La promotion de l’économie locale comme finalité
La promotion de l’économie locale doit être une priorité pour la commune. Derrière chaque franc que la commune investit, il doit avoir un modèle ou un écosystème économique. L’amélioration du niveau de vie des populations dépend non seulement des services sociaux de base (développement non monétaire) mais aussi et surtout d’un environnement économique local pourvoyeur d’emplois, de marchés, de pouvoir d’achat et d’heureuses perspectives de vie. Il s’agit donc d’une approche de valorisation des potentialités de la commune, d’optimisation de la mobilisation des ressources locales, fiscales et non fiscales et d’accompagnement des initiatives économiques, notamment celles des femmes, des jeunes et des personnes en minorité ou vivant avec un handicap. Le PDC 4ème génération doit être un instrument de révélation de l’économie de chaque territoire.
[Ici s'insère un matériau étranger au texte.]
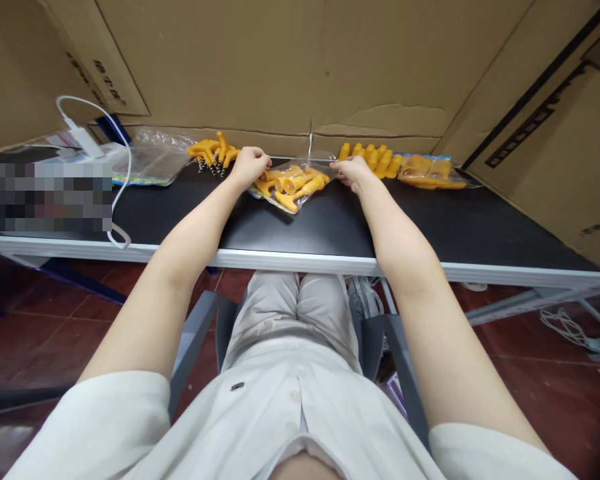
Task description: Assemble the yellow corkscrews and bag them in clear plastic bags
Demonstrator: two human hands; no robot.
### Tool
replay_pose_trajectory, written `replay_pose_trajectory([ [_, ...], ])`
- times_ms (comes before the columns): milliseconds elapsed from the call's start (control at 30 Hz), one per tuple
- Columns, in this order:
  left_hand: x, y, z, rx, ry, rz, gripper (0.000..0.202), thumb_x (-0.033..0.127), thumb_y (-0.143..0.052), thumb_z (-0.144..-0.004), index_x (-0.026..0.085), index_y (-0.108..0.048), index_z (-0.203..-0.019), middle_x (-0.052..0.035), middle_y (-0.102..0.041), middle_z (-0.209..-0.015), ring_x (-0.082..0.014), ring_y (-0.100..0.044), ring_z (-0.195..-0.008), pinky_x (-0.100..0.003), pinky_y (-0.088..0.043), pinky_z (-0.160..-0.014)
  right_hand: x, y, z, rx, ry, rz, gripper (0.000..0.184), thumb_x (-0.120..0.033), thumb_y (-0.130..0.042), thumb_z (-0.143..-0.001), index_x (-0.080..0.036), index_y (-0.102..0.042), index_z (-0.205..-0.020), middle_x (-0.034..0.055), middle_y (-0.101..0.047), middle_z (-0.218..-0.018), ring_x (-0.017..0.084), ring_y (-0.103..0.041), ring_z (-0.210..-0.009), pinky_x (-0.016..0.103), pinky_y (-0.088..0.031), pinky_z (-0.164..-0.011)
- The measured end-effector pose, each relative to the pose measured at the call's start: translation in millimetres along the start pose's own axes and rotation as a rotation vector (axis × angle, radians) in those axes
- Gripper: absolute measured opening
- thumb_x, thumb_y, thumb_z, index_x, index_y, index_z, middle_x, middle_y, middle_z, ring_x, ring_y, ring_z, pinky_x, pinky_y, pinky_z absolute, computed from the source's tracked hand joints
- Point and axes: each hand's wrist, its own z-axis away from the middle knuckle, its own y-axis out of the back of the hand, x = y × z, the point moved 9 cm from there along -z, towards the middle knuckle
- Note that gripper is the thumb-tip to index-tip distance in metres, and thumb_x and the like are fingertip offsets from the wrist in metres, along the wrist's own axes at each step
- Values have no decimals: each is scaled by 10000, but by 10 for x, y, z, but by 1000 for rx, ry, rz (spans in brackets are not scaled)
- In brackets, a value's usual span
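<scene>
A clear plastic bag (306, 193) with several yellow plastic corkscrew parts inside lies on the black table between my hands. My left hand (251, 165) pinches its left edge. On the other side, the fingers of my right hand (354, 171) are closed on the bag's upper right edge. Yellow T-shaped corkscrew handles (213, 150) with metal spirals are piled just left of my left hand. Beyond my right hand stand rows of yellow cylindrical sleeves (375, 158). A filled bag of yellow parts (430, 172) lies at their right.
A stack of flat clear bags (147, 163) lies at the left, near a white cable (130, 153) that loops over the table edge. Cardboard walls (300, 73) enclose the back and sides. The table's metal front edge (300, 261) runs above my lap.
</scene>
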Motion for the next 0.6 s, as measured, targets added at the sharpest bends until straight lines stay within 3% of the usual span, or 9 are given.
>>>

Les questions transversales
Les PDC 4 doivent également inclure les thématiques transversales comme le genre et tout ce qu’il implique dans l’organisation de l’administration, les nominations, l’accessibilité à tous les bâtiments de la commune…, les changements climatiques et tout ce qu’ils englobent en matière de gestion durable des ressources, les formes de construction dont les matériaux locaux valablement expérimentés par le PDIEM, un programme de la Coopération suisse mis en œuvre par SNV, de changement progressif des modes de production…, la redevabilité, la promotion de l’emploi avec des statistiques disponibles, le dividende démographique et la lutte contre l’extrémisme violent.
En élaborant un PDC de cette manière, chaque commune pourra impacter son territoire et les équipes municipales qui suivront pourront réellement tisser la nouvelle corde à l’ancienne. Le Bénin changera totalement de visage dans les 77 communes d’ici deux générations de PDC. Vivement que les PDC 4 apportent un vent d’espérance et de développement durable dans nos communes.